Prekäre Hungersnot in Senegal

Keystone

Ausbleibender Regen hat zu mageren Ernten und einem Ausfall von 2,5 Millionen Tonnen Nahrungsmitteln in Afrikas Sahelzone geführt. Deswegen können in diesen Tagen geschätzte eine Million Kinder vor Hunger weder laufen noch schlafen, auch nachts kaum, sondern sie wimmern. Dies berichtet die Nachrichtenagentur AP. Insgesamt sind es 18 Millionen Menschen, die hungern in Staaten wie dem Senegal, Mauretanien, Mali, Niger oder Äthiopien.
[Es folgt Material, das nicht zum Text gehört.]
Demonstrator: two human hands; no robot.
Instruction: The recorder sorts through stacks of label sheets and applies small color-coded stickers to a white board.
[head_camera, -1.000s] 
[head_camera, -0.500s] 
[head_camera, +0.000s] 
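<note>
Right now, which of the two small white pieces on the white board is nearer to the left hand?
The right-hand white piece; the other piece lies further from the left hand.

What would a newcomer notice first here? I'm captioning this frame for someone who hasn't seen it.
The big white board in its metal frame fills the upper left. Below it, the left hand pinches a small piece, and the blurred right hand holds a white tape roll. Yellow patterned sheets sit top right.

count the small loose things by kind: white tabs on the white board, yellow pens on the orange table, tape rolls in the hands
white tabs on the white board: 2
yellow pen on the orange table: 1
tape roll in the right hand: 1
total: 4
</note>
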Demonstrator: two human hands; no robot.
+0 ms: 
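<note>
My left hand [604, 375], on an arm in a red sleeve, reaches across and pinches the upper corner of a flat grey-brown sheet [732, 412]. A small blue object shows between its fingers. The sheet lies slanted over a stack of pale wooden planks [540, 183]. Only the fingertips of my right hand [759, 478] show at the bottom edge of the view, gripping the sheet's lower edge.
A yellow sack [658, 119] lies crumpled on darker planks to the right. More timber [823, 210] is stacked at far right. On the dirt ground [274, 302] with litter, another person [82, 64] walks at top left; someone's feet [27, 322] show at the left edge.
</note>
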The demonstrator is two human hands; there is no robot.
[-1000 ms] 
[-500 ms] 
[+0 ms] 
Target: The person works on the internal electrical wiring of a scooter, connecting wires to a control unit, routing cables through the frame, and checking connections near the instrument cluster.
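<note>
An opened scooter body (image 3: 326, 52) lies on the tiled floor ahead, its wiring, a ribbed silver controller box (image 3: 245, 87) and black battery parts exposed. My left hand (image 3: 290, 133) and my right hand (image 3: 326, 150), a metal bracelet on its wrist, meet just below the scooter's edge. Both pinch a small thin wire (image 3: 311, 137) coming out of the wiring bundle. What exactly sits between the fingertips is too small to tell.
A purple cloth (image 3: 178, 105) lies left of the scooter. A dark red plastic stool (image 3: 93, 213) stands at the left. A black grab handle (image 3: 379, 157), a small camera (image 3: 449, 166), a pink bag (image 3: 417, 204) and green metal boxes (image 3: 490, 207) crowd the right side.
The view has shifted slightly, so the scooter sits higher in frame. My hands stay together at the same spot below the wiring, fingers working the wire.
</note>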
Es ist die dritte Hungersnot in sieben Jahren und ein grundsätzliches Problem. Das heisst, es ist oft ein einfaches: Bauern in Äthiopien konnten zum Beispiel bislang ihr Tierfutter nicht haltbar machen für die Trockenzeit. Das Silieren von Gras lernten im vergangenen Jahr sieben Landwirtschaftsberater aus Äthiopien in der Schweiz. Sie änderten die Technik für ihre Klimaverhältnisse ab und wollen sie nun an ihre Bauern weitergeben.

Grösstenteils Kleinbauern
Dies ist ein Projekt von BioEconomy Africa und der Schweizer Organisation Biovision für Kleinbauern. Die Kleinbauern sind es, die die Landwirtschaft in Afrika massgeblich prägen, wo die durchschnittliche Hofgrösse 1,6 Hektar beträgt. Die Kleinbauern sind jedoch gerade die Hoffnung für die Welternährung: Der von der Weltbank und der UNO herausgegebene Weltagrarbericht betont, dass es die kleinen Höfe und Familienbetriebe sind, die mit ihrem ressourcenschonenden und wenig intensivem Anbau langfristig die Ernährung der hungernden Menschen in Afrika und auch der wachsenden Weltbevölkerung sicherstellen können.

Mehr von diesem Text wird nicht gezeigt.